▶ _EXERCISE BRIEF_
In the records that follow, how many lines contain the word "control"? Give only that figure.

(Beginning of MATERIALS PROVIDED)

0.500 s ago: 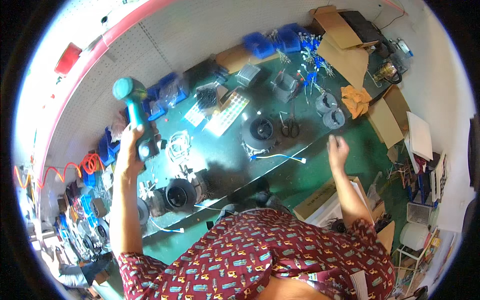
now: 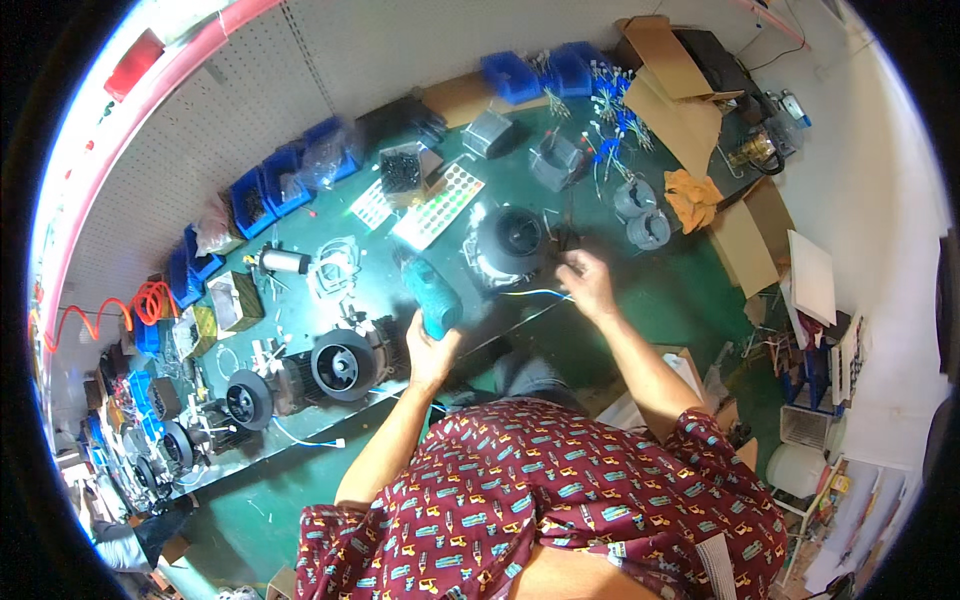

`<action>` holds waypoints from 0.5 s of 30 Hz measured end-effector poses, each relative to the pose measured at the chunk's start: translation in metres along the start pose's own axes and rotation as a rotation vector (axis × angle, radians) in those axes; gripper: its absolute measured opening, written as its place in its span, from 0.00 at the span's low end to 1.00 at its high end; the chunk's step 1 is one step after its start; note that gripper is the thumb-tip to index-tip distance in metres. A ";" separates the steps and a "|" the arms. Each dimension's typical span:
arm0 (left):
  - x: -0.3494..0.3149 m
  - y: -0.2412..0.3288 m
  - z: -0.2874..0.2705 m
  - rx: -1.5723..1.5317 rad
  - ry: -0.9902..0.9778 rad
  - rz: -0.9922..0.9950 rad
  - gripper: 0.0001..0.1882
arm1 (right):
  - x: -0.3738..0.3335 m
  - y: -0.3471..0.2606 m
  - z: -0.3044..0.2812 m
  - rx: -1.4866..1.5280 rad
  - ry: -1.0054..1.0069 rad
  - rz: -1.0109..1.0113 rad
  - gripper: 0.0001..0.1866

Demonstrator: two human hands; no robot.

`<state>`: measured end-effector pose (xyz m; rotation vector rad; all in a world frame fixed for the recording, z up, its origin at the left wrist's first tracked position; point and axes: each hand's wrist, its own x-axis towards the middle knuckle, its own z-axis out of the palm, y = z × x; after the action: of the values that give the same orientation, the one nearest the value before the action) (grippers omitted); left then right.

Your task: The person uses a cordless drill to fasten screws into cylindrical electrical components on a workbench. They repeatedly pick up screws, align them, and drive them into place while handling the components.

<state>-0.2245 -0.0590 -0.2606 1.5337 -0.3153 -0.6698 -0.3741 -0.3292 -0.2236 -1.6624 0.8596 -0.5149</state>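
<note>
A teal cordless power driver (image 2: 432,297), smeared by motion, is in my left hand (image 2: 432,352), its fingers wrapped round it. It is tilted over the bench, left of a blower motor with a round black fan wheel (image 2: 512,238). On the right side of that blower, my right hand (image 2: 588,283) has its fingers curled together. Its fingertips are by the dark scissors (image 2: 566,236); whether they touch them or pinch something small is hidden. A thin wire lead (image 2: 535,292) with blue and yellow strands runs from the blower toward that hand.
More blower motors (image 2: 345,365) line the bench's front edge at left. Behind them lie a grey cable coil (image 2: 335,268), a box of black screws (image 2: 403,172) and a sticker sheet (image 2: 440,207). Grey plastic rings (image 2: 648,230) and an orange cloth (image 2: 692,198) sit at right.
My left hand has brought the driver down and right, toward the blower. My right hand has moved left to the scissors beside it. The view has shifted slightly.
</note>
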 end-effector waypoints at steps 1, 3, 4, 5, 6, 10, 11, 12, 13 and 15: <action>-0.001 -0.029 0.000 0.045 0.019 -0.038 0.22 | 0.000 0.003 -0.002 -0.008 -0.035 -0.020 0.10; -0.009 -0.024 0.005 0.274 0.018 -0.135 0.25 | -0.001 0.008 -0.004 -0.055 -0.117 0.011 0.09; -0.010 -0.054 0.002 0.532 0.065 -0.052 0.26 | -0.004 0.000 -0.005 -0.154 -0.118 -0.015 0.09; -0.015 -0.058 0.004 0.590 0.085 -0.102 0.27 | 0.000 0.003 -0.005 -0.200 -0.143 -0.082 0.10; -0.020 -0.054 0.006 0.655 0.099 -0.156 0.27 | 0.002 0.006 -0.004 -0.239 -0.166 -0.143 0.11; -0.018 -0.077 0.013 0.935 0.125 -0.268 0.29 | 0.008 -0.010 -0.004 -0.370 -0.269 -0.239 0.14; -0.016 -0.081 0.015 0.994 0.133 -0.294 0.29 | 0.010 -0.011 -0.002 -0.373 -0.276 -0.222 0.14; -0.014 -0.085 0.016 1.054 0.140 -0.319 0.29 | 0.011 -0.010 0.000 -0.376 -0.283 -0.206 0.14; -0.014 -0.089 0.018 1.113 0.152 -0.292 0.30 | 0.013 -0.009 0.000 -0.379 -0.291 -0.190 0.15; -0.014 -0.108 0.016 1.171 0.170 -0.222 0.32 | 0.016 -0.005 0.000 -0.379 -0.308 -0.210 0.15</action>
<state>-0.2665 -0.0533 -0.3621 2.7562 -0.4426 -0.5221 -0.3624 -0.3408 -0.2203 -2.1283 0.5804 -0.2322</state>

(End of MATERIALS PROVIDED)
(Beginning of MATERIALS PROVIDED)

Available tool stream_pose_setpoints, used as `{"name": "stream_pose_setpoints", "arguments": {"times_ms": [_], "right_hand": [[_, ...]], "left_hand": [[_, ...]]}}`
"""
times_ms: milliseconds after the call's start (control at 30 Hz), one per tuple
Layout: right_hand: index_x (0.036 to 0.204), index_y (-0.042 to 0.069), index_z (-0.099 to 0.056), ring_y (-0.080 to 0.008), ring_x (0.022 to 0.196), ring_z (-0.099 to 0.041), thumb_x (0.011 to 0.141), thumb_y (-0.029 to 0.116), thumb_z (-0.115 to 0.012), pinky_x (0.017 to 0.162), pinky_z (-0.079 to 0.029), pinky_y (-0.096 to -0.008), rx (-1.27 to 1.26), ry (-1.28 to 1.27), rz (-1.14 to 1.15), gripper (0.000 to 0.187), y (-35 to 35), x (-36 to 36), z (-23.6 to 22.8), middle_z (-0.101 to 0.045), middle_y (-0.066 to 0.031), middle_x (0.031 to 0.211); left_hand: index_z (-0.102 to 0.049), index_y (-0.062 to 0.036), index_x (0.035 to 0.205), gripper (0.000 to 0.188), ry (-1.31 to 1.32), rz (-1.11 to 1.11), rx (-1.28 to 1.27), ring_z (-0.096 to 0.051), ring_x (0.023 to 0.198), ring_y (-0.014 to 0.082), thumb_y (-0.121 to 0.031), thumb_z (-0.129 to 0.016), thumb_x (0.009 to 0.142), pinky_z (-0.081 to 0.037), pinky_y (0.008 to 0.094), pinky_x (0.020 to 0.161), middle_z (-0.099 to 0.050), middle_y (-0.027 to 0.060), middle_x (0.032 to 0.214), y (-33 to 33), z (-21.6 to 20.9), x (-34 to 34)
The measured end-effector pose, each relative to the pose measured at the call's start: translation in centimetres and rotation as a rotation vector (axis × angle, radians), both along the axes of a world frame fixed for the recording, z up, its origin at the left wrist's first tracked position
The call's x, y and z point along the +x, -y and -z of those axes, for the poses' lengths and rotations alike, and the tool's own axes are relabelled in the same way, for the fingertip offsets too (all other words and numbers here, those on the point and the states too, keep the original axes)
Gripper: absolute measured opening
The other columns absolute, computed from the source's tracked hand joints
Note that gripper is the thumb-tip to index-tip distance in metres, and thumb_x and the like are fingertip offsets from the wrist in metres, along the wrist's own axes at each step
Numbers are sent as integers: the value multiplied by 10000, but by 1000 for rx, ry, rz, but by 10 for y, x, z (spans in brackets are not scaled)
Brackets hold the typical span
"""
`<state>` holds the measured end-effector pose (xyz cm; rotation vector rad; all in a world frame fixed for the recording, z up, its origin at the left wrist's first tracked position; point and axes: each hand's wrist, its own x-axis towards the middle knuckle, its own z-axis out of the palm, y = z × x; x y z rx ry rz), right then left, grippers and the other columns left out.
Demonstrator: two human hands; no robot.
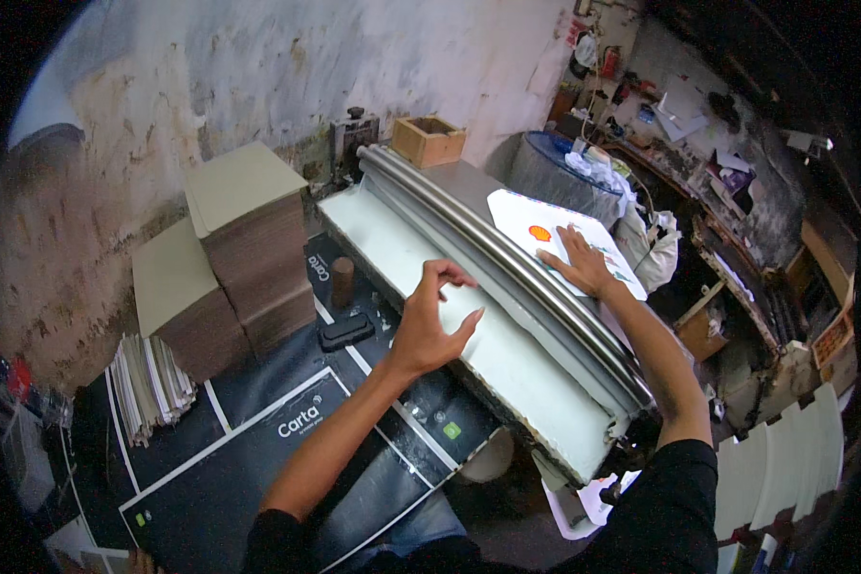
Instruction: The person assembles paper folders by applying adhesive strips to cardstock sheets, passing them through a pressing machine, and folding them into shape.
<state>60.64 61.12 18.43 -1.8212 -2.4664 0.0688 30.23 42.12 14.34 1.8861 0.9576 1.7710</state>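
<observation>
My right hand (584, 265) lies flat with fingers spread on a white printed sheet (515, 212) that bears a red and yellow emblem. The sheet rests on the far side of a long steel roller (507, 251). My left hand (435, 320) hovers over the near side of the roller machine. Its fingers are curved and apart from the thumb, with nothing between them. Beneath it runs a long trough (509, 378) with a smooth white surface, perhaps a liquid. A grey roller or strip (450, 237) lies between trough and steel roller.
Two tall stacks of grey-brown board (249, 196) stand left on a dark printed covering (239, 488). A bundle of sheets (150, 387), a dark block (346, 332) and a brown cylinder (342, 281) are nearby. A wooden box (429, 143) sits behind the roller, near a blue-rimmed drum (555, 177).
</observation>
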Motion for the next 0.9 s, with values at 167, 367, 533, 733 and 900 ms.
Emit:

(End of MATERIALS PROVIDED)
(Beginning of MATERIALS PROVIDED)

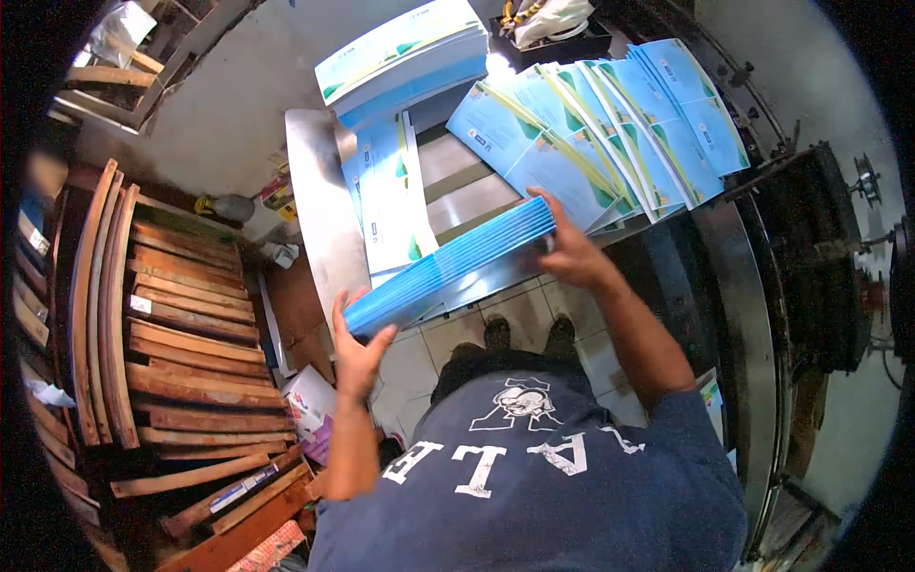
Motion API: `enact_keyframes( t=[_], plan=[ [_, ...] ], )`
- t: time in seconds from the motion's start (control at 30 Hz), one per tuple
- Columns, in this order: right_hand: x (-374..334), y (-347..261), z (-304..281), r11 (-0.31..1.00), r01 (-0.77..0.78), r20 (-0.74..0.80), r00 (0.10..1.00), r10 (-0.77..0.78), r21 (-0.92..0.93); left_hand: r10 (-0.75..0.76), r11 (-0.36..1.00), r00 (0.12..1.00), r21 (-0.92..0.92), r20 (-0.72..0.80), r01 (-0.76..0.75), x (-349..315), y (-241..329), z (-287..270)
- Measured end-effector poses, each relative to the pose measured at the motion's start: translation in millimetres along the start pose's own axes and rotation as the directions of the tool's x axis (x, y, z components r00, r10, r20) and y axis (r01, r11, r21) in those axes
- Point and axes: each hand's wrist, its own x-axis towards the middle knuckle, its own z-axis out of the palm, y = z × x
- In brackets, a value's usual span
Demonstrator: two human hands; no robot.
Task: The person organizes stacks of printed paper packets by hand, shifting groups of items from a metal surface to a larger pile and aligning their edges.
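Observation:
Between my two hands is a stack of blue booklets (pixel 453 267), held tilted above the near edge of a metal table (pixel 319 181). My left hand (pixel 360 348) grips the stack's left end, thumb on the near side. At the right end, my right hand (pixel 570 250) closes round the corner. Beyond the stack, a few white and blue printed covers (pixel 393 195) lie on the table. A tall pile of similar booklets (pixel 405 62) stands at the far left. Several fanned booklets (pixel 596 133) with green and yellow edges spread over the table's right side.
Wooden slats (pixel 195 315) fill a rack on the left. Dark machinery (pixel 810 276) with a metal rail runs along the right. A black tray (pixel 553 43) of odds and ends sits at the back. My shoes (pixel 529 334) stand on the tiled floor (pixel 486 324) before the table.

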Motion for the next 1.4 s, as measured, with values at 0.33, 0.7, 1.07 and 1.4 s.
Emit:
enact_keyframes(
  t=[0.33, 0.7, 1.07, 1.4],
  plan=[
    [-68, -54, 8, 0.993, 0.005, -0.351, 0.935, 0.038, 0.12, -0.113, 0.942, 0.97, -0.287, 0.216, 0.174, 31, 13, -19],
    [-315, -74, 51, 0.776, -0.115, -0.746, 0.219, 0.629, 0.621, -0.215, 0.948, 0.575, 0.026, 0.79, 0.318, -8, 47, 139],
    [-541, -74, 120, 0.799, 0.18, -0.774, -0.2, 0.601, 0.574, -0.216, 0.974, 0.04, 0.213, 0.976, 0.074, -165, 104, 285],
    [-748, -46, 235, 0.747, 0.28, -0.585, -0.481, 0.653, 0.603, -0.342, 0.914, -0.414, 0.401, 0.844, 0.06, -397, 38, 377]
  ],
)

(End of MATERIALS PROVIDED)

▶ _EXERCISE RESULT_
2